## Exercise objective
Among the entries that follow, the required portion opens with the line containing "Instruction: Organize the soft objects" and closes with the line containing "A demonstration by". Give that portion again exactly, and nothing else.

## Source records
BEGIN
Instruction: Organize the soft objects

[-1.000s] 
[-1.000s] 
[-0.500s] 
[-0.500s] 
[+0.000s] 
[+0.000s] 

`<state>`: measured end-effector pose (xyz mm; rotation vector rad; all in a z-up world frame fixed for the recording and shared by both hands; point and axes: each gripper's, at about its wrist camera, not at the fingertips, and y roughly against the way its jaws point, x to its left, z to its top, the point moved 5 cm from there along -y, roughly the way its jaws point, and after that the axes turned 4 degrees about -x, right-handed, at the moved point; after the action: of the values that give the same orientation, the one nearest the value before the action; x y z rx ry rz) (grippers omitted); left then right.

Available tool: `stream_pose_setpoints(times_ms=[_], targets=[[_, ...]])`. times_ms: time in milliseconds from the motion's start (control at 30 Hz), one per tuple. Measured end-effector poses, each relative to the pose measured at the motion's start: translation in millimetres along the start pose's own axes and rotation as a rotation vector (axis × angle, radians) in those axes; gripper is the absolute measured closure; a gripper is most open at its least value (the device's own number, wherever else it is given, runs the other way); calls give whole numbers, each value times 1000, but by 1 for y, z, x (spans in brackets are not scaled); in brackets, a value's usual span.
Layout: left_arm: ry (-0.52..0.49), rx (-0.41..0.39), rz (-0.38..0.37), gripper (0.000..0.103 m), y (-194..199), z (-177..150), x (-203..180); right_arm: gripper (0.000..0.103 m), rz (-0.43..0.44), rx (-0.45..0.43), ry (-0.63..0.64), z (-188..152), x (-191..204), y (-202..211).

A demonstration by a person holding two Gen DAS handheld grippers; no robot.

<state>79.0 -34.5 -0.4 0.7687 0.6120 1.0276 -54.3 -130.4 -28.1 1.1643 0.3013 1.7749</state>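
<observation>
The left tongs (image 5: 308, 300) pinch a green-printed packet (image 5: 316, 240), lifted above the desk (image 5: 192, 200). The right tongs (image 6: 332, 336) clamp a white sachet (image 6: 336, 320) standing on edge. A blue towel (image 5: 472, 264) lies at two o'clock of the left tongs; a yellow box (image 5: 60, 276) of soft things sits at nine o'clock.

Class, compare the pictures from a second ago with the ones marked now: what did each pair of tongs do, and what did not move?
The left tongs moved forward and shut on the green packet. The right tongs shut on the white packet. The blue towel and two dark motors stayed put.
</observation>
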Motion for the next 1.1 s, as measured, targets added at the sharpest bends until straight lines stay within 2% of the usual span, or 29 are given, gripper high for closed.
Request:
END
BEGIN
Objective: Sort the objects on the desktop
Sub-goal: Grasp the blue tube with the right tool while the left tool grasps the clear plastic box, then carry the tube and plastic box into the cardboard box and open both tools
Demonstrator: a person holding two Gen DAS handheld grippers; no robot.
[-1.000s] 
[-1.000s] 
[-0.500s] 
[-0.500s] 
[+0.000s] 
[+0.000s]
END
## Task answer
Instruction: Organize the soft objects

[-1.000s] 
[-1.000s] 
[-0.500s] 
[-0.500s] 
[+0.000s] 
[+0.000s] 

`<state>`: measured end-effector pose (xyz mm; rotation vector rad; all in a z-up world frame fixed for the recording and shared by both hands; point and axes: each gripper's, at about its wrist camera, not at the fingertips, and y roughly against the way its jaws point, x to its left, z to its top, the point moved 5 cm from there along -y, roughly the way its jaws point, and after that the axes turned 4 degrees about -x, right-handed, at the moved point; after the action: of the values that give the same orientation, the one nearest the value before the action; x y z rx ry rz) (grippers omitted); left then right.

Available tool: `stream_pose_setpoints(times_ms=[_], targets=[[_, ...]])`. times_ms: time in milliseconds from the motion's start (control at 30 Hz), one per tuple. Measured end-effector poses, each relative to the pose measured at the motion's start: translation in millimetres along the start pose's own axes and rotation as a rotation vector (axis × angle, radians) in those axes; gripper is the absolute measured closure; a gripper is most open at its least value (the device's own number, wherever else it is given, runs the other way); calls give whole numbers, each value times 1000, but by 1 for y, z, x (spans in brackets are not scaled); in brackets, a value's usual span.
Layout: left_arm: ry (-0.52..0.49), rx (-0.41..0.39), rz (-0.38..0.37), gripper (0.000..0.103 m), y (-194..199), z (-177..150), x (-203..180); right_arm: gripper (0.000..0.103 m), rz (-0.43..0.44), rx (-0.45..0.43), ry (-0.63..0.64), z (-188..152), x (-191..204), y (-202..211).

A demonstration by a person holding two Gen DAS handheld grippers; no robot.

This finishes the response to the exercise.